Event Time Semantics
In SUSPEND, the user just wants to “pause” the job rather than stop it. For a job with event-time timers, this would imply that we do not want the registered (event-time) timers to fire, as the job will resume in the future. In this case, we should not send MAX_WATERMARK (for event-time).
In TERMINATE, we want the timers to fire, as this will flush out any buffered state associated with timers, e.g. non-fired windows. In this case, we should emit MAX_WATERMARK for event-time timers. For processing time timers, there is not much we can do for now.
The following table illustrates the differences between the two new operations from an operator/task perspective.
End Of Stream
MAX_WATERMARK, Checkpoint Barrier,
End Of Stream
Expose the new SUSPEND and TERMINATE operations through REST to the user
Change event time semantics in accordance with the above table
Any better suggestions about the names of TERMINATE and SUSPEND
Failure in the TERMINATE case:
We launch a TERMINATE, so MAX_WATERMARK is emitted
Event-time Timers fire
Savepoint (state persistence phase) succeeds
An exception is thrown during the notifyOnCheckpointComplete()
Appendix A: Cancel with Savepoint shortcomings
To understand the problem, first we will explain how an “exactly-once” sink is implemented in Flink in the general case. This holds true for every sink that implements a flavor of a “two-phase commit” protocol. Such a sink follows the pattern:
on the onElement(), the sink normally keeps data in a temporary buffer (not necessarily in Flink’s state) and updates the necessary metadata. This metadata is stored in Flink and will be included in the next checkpoint. In case of a failure, the sink will need it to recover without breaking the exactly-once guarantees.
onCheckpoint() the sink makes sure that the metadata is successfully persisted
onCheckpointComplete(), i.e. when all parallel tasks have finished storing their state, the sink will try to commit/publish the data that were buffered up to the successfully committed checkpoint. It is safe to do it now, as even in the case of failure, Flink guarantees that the job will re-start from its “last successful checkpoint”. In addition, the sink will clear the state associated with that checkpoint, as it is no longer needed.

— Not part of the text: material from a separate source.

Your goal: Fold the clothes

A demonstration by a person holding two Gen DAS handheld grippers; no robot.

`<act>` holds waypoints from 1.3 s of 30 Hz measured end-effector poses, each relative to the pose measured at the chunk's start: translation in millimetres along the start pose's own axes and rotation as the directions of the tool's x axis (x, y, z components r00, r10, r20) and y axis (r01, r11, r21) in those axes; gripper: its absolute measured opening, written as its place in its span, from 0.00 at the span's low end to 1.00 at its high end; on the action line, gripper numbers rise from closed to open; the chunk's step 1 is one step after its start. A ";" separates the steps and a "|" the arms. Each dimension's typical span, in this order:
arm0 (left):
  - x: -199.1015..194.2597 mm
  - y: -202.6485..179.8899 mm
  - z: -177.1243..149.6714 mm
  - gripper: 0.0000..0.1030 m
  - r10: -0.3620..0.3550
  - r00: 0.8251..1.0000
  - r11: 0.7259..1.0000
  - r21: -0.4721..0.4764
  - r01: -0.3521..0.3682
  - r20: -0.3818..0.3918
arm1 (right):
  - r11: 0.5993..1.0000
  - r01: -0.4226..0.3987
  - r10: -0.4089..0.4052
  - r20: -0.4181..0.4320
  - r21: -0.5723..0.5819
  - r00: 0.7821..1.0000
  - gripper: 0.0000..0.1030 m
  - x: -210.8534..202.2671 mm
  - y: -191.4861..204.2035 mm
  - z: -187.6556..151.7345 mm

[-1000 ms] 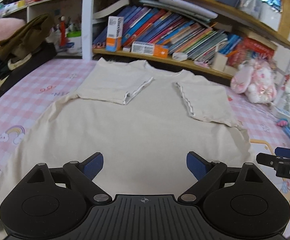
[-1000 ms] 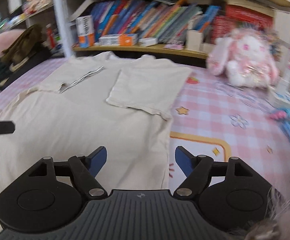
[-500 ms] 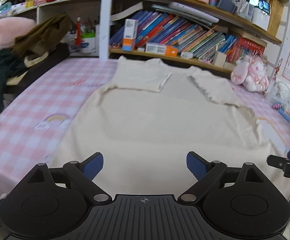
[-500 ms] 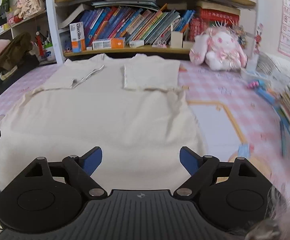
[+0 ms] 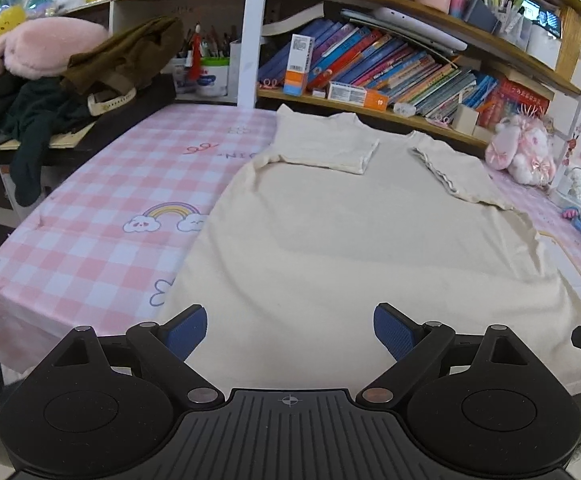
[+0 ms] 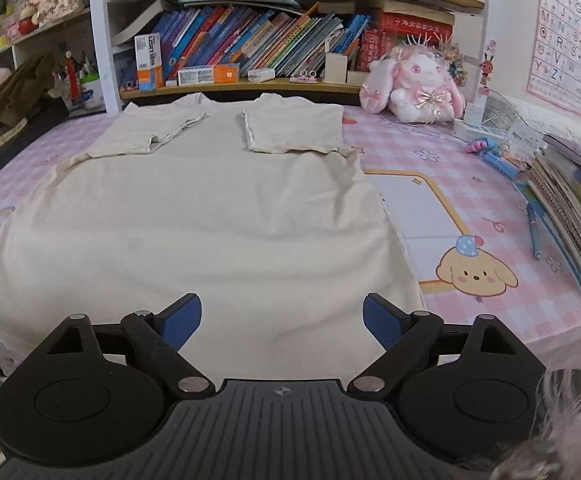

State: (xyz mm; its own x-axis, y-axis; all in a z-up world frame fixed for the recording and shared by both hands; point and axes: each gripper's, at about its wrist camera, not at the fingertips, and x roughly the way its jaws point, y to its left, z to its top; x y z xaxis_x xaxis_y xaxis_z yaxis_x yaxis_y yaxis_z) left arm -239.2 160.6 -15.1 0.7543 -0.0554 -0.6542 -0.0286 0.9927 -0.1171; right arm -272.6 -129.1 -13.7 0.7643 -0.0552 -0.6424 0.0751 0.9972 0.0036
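My left gripper (image 5: 290, 328) has its blue-padded jaws spread wide with nothing between them, poised over the near hem of the cream short-sleeved cotton T-shirt (image 5: 370, 240); my right gripper (image 6: 282, 318) is equally wide and empty, over the same hem further right. The shirt lies flat on the pink-and-white checked tablecloth (image 5: 102, 248), both sleeves folded inward across the chest, collar toward the wooden bookshelf of colourful books (image 6: 250, 48). Only my left view shows the heap of dark green and brown clothes (image 5: 70, 92) and the rainbow-and-cloud print (image 5: 166, 218) on the cloth left of the shirt. Only my right view shows the stack of notebooks (image 6: 570, 208), the blue pen (image 6: 532, 232) and the yellow puppy print (image 6: 476, 274). The pink plush rabbit (image 6: 414, 84) appears in both, clearer on the right. Both tools point level along the table toward the shelf, side by side, a black tip of each showing at the other view's edge.
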 end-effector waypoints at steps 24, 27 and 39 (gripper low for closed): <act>-4.0 35.3 -10.6 0.84 0.014 0.997 1.000 -0.014 -0.015 -0.072 | 0.990 0.043 -0.038 -0.040 0.134 0.998 0.90 -1.4 -14.2 -16.5; -3.1 51.6 -7.0 0.71 0.023 0.998 0.999 -0.040 -0.026 -0.065 | 0.986 0.030 -0.022 -0.049 0.162 0.999 0.90 -1.7 -19.5 -17.8; 23.0 115.1 0.5 0.41 -0.047 0.985 0.977 -0.212 0.011 -0.168 | 0.960 0.021 0.003 -0.086 0.280 0.996 0.60 -0.9 -59.5 -27.8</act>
State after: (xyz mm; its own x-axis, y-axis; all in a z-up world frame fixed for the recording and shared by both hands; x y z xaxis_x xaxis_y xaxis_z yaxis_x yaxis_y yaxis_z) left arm -224.8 273.7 -43.3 0.6338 -0.1192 -0.7643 -0.1588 0.9470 -0.2794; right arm -295.6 -187.0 -34.6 0.7068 -0.0474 -0.7058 0.2675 0.9416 0.2047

In the above description, the actual commit phase of the “two-phase commit” takes place in the onCheckpointComplete(), i.e. after the checkpoint is successfully acknowledged to the JobManager.
In its current implementation, the onCheckpointComplete() notification is implemented as a “best-effort” mechanism. This is due to the fact that the completion of the callback is not acknowledged to the JobMaster.
In addition, when performing a cancel-with-savepoint, the cancel command is issued right after the acknowledgement of the successful persistence of the checkpointed state. This means that with high probability, the “commit” phase will not have been executed by all tasks by the time the job is cancelled, thus leaving the outside view of the system in an inconsistent state.
There is no expected change in public interfaces
Initial Implementation Plan
An initial sketch (by no means final) of the implementation can look like this:
the Job Manager triggers a synchronous savepoint at the sources, that also indicates one of TERMINATE or SUSPEND
sources send a MAX_WATERMARK in case of TERMINATE, nothing is done in case of SUSPEND
the Task Manager executes the checkpoint in a SYNCHRONOUS way, i.e. it blocks until the state is persisted successfully and the notifyCheckpointComplete() is executed.
the Task Manager acknowledges the successful persistence of the state for the savepoint
the Job Manager sends the notification that the checkpoint is completed
The Task Manager unblock the synchronous checkpoint execution.
Finishing the job propages from the sources, i.e. they shut down and EOS messages propagate through the job.
The Job Manager waits until the job state goes to FINISHED before declaring the operation successful.
The implementation plan (which will be further updated) roughly describes the components to be touched.